This time last year, I found myself in the epitome of unlikely places: Birmingham, Alabama. Specifically, at the thrifted rattan kitchen table with my Southern roommate, decked in matching Minions kitchen aprons, surrounded by piles of dumpling wrappers and five pounds of filling. Prior to this evening, I hadn’t folded a dumpling in about five years. But I felt, having transplanted to Alabama from San Francisco for a magazine job, that I had something to prove. With every potsticker I placed on the baking sheet, it was at once an act of defiance—and one of resignation.
For as long as I can remember, I have never known quite what I am or where I belonged. I dutifully check “Asian or Pacific Islander” on every survey, test and job application. My grandparents immigrated from China and Taiwan in the ‘50s. But far from the large immigrant populations in major cities, my parents spent most of their adolescences in the Deep South, before moving, post-university, to California where I grew up surrounded by a panoply of cultures that painted a much different picture of what “America” meant. Yet, I have not escaped my grandmother’s observation that I am a banana (my peers might rather say Twinkie).

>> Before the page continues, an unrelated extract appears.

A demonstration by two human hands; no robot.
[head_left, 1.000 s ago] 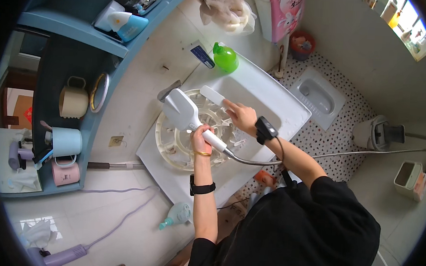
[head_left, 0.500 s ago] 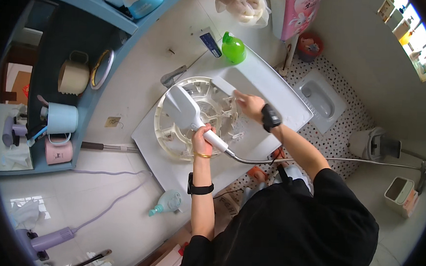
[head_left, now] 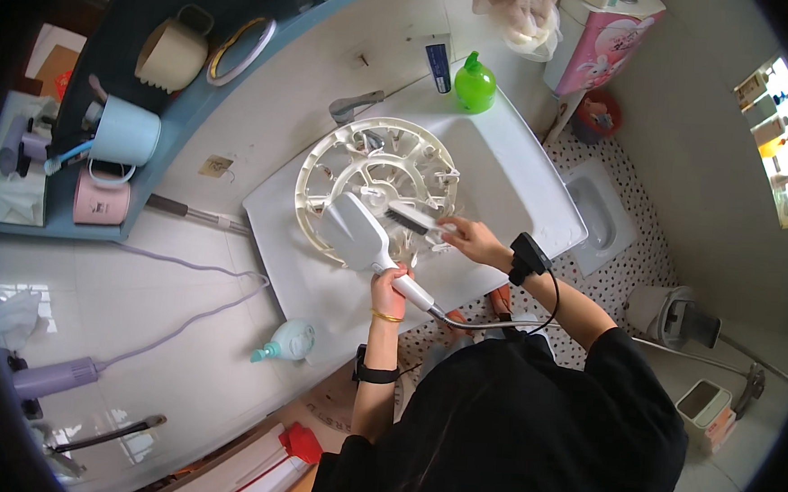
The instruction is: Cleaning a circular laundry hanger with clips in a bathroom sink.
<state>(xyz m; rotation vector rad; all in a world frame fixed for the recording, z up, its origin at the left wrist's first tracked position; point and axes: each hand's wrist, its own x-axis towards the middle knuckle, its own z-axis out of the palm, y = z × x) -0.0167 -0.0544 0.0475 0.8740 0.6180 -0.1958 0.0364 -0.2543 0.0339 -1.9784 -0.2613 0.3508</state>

A banana is exactly what one might imagine: Yellow on the outside, white on the inside. It’s a designation I have embraced somewhat facetiously, never failing to make a joke or laugh of my own when it comes up. There’s not much to defend. Unlike my friends with immigrant parents, I’m a third-generation Asian-American. I don’t speak or write any dialect, and I wouldn’t say I’m particularly attached to the culture, either. I don’t cook much of the cuisine, and the most Asian media I consume is my once-a-month Korean drama episode. But the barb, no matter how lightly it’s made in jest, stings.
And that’s how I found myself on a dumpling-folding frenzy.